Did you know that instant messaging can be a spiritual discipline? Well, alright. Maybe not a discipline all by it self – but it can help. My friend Heather and I have a kind of private cheering squad going on our IM chats. When I’m having a hard time with a paper, or she is having a rough day at work, we’ll check in online. And for me, one of the reasons I check in with her is because I know that when I say “okay, I really gotta work on this stuff” I’ll get a message all in capital letters that says “GO SUSIE GO” followed up by another one saying “YOU CAN DO IT! GO SUSIE!” I like to think of myself as the kind of person who gets things done – but I’m really the kind of person who thrives on encouragement.
This is why Mary Magdalene –especially in today’s Gospel is so curious and inspiring to me. She seems to be a woman of action: a confident woman who gets things done, even if she tends to be on the stubborn side. She might be the kind of woman that some of us would call ‘assertive” while others might say… well, you get the point. She is up and at the tomb before dark, and she doesn’t seem to need a cheering squad at all. Mary Magdalene exemplifies what Paul wrote to the Corinthians: She is a woman of action because she is urged on by the love of Christ.
The love of Christ urged Mary on in the early hours of a Sunday morning, to find the tomb where her friend Jesus was laid. This would not have been a particularly safe excursion, for a woman to go out by herself before dawn – especially not to visit the grave of a man executed for treason and blasphemy. Yet, her love for Jesus outweighed her fear, and she was moved to action.

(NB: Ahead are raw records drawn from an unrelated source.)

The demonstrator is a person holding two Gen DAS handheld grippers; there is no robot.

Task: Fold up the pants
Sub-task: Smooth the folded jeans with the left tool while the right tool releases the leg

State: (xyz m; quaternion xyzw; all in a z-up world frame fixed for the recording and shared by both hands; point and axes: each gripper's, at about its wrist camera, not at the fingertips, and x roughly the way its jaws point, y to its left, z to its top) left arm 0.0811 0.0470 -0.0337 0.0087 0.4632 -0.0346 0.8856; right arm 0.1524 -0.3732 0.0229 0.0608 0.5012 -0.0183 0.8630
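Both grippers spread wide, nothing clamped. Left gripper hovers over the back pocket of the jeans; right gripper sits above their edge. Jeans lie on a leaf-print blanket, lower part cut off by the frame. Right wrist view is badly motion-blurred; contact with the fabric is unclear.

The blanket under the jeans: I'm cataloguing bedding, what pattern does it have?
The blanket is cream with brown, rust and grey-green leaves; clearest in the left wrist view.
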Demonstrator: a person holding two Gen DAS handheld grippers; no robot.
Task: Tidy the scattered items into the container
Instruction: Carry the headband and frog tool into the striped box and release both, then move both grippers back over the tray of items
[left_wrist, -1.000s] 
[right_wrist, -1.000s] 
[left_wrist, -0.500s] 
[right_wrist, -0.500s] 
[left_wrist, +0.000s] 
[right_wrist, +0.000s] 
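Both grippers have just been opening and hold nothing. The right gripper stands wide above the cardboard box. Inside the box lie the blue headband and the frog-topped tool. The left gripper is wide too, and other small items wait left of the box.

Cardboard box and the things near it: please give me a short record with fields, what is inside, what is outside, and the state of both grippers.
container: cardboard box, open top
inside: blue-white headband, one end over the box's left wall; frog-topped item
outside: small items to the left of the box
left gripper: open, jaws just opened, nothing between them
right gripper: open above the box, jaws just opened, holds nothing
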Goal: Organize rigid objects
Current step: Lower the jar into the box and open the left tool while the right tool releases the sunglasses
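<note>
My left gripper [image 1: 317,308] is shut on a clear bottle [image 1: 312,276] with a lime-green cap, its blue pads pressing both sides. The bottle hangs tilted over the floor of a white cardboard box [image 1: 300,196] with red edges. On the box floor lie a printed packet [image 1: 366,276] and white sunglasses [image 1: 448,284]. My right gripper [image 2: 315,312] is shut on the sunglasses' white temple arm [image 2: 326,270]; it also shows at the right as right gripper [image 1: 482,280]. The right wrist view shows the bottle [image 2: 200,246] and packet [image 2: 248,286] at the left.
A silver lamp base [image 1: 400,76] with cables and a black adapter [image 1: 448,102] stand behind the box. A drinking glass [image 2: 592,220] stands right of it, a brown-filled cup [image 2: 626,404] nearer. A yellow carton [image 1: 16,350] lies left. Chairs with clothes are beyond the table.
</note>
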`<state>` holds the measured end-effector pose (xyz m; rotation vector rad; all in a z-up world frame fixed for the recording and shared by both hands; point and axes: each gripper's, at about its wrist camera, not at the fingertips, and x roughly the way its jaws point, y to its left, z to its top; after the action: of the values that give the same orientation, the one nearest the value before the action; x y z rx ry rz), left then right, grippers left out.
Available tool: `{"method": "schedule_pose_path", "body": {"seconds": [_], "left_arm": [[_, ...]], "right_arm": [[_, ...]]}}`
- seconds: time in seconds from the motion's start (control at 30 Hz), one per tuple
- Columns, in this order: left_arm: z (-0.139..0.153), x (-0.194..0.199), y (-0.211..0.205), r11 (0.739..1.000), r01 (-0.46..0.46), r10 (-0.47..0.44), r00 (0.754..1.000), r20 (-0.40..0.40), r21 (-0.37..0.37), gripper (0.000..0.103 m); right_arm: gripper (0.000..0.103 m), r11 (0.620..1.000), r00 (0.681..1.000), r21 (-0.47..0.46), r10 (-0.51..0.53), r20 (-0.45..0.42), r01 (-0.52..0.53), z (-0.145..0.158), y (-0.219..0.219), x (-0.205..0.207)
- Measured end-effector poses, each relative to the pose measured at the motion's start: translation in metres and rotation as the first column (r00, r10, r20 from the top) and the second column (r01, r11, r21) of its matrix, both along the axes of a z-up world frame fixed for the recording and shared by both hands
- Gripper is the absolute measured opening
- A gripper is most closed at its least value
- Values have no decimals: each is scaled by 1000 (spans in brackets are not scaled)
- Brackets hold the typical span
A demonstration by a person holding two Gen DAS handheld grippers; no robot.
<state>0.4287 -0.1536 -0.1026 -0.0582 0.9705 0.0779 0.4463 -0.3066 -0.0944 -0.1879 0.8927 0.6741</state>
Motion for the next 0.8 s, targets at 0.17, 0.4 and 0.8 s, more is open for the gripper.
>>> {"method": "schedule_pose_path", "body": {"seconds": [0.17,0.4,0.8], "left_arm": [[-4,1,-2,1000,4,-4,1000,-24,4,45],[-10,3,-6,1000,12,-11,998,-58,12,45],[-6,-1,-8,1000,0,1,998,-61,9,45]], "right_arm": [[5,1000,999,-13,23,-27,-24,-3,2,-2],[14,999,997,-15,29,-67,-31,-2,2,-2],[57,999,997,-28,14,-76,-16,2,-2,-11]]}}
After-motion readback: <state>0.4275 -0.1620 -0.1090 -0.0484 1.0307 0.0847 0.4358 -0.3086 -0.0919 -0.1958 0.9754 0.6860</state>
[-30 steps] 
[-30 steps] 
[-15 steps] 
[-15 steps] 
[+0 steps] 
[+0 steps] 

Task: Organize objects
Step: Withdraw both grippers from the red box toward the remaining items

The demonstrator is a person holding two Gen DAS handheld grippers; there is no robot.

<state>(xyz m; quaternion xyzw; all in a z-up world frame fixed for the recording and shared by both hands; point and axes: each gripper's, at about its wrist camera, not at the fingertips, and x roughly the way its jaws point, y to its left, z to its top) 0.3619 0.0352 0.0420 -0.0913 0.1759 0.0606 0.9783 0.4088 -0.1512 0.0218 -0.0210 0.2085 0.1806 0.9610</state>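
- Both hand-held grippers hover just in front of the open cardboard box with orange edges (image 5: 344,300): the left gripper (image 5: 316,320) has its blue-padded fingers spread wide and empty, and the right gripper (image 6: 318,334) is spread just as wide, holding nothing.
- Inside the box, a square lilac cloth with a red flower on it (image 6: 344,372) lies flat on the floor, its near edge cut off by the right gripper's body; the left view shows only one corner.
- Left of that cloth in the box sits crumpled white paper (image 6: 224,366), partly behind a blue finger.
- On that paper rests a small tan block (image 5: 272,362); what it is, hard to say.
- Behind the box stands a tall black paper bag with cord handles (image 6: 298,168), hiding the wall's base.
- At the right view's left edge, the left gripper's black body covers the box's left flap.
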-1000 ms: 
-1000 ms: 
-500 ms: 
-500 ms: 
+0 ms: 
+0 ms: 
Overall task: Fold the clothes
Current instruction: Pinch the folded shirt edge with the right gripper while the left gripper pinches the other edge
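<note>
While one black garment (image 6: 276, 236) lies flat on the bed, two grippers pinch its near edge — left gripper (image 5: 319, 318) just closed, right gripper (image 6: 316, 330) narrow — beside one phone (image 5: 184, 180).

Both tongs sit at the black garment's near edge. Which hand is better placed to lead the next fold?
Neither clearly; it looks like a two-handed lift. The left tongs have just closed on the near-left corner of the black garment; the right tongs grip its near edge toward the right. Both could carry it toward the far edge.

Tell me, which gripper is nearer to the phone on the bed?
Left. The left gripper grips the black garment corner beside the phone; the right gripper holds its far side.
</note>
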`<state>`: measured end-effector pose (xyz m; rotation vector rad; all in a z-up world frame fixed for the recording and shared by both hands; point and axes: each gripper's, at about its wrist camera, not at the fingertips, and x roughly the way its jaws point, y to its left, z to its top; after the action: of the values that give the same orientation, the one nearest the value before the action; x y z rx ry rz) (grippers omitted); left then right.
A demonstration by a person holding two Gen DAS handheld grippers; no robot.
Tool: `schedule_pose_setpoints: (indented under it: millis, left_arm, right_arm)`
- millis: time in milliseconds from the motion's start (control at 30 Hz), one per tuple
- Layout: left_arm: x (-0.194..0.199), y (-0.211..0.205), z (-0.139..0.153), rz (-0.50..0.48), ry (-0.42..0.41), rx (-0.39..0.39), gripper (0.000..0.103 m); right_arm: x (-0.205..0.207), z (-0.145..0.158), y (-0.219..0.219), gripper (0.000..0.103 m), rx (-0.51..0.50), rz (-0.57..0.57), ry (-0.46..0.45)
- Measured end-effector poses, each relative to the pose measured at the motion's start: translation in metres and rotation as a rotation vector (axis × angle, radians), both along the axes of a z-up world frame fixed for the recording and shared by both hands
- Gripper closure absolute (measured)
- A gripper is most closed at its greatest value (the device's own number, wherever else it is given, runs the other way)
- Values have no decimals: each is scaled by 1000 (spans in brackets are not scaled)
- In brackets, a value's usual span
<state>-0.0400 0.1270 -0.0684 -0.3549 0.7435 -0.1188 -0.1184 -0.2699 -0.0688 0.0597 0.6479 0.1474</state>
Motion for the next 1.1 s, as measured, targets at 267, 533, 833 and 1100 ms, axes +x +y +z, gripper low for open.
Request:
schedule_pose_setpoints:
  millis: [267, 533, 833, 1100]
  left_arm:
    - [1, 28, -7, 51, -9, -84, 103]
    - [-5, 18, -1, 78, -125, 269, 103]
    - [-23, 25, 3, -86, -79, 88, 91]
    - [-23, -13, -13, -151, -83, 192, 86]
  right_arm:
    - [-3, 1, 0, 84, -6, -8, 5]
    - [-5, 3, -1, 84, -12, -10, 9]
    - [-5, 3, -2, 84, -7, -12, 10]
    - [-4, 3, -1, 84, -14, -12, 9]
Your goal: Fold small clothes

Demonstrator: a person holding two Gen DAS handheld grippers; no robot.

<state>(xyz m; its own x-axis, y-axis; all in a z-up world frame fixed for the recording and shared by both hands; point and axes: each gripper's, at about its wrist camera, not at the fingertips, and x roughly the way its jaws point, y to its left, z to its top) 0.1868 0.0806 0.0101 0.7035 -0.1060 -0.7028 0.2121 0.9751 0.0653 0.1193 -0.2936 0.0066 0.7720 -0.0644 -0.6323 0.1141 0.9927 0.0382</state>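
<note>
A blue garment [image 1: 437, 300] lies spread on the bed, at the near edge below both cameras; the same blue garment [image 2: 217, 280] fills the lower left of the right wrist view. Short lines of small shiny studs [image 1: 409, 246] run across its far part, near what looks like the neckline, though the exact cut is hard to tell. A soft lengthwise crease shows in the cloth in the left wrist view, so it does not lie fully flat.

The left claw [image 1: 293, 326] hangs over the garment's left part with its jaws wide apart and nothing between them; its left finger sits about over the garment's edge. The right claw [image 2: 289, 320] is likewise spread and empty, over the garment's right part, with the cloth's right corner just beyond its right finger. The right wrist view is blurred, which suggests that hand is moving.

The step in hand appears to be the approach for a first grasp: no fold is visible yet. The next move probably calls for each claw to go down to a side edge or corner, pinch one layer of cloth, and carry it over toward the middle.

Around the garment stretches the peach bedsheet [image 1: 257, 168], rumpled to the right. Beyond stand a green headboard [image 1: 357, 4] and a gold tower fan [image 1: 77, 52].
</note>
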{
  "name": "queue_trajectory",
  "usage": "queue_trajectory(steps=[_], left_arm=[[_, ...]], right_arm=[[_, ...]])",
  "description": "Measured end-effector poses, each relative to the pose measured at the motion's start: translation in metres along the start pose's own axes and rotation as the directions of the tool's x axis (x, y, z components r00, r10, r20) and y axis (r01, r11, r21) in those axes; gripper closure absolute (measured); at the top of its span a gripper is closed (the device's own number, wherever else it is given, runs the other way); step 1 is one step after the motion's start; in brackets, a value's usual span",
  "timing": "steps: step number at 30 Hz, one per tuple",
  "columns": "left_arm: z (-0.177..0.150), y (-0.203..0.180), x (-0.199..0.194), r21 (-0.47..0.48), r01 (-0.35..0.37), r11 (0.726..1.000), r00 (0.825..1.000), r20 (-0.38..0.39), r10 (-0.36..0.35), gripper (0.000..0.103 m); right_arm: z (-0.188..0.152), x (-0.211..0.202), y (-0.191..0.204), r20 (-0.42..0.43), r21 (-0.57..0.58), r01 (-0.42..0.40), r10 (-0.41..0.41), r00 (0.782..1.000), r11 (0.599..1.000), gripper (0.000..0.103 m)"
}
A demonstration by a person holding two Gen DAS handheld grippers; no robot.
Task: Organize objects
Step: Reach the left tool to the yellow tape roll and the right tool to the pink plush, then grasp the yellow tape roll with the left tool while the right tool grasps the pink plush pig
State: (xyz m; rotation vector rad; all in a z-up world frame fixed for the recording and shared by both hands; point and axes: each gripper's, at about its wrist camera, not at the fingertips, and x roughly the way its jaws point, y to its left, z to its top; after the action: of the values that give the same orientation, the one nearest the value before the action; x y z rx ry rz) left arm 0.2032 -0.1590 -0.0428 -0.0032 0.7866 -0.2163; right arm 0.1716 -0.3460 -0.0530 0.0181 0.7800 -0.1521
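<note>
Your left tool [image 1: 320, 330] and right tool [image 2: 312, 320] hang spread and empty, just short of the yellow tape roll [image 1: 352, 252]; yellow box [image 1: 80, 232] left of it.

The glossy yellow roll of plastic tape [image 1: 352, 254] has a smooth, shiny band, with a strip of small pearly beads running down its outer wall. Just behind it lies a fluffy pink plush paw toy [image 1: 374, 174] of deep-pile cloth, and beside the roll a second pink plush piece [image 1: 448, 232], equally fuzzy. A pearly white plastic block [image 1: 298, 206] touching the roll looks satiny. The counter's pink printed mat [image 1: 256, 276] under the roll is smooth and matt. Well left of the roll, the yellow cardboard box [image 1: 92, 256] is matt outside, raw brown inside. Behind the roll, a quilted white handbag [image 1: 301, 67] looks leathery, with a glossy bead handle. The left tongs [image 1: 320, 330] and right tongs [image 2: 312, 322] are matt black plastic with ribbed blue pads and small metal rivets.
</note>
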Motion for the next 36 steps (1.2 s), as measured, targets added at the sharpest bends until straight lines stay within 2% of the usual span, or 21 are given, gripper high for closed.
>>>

Even when the tomb is empty, she is not deterred from action. Her love of Christ moves her to action as soon as someone appears who might have some answers to her questions. Sure, she is confused and mistakes Jesus for the gardener – but since when did following Jesus with our whole heart mean we wouldn’t make mistakes? Even through her confusion, her commitment to action and the urgings of her love lead her to see the risen Lord. Then, her love of Christ moves her beyond the garden. She is sent to share the good news. Mary Magdalene becomes the first witness to the Resurrection, and earns the title “Apostle to the Apostles” for her action, her willingness to go, to proclaim. This woman of action is a wonderful role model for all us 21st century mission-minded folk: no maintenance mentality here!
But with all this doing, we might easily miss the most important action of all: Urged on by her love of Christ, Mary Magdalene waits and weeps. Mary is both unable to leave and strengthened to stay because her love for Jesus was so compelling and so strong. Call it perseverance, or patience or loyalty – the pull on her heart that kept her there can only be produced by profound love. The love of Christ is a powerful thing – it brought Mary Magdalene to do the unexpected, to witness the glorious and surprising Resurrection on the first Easter morning.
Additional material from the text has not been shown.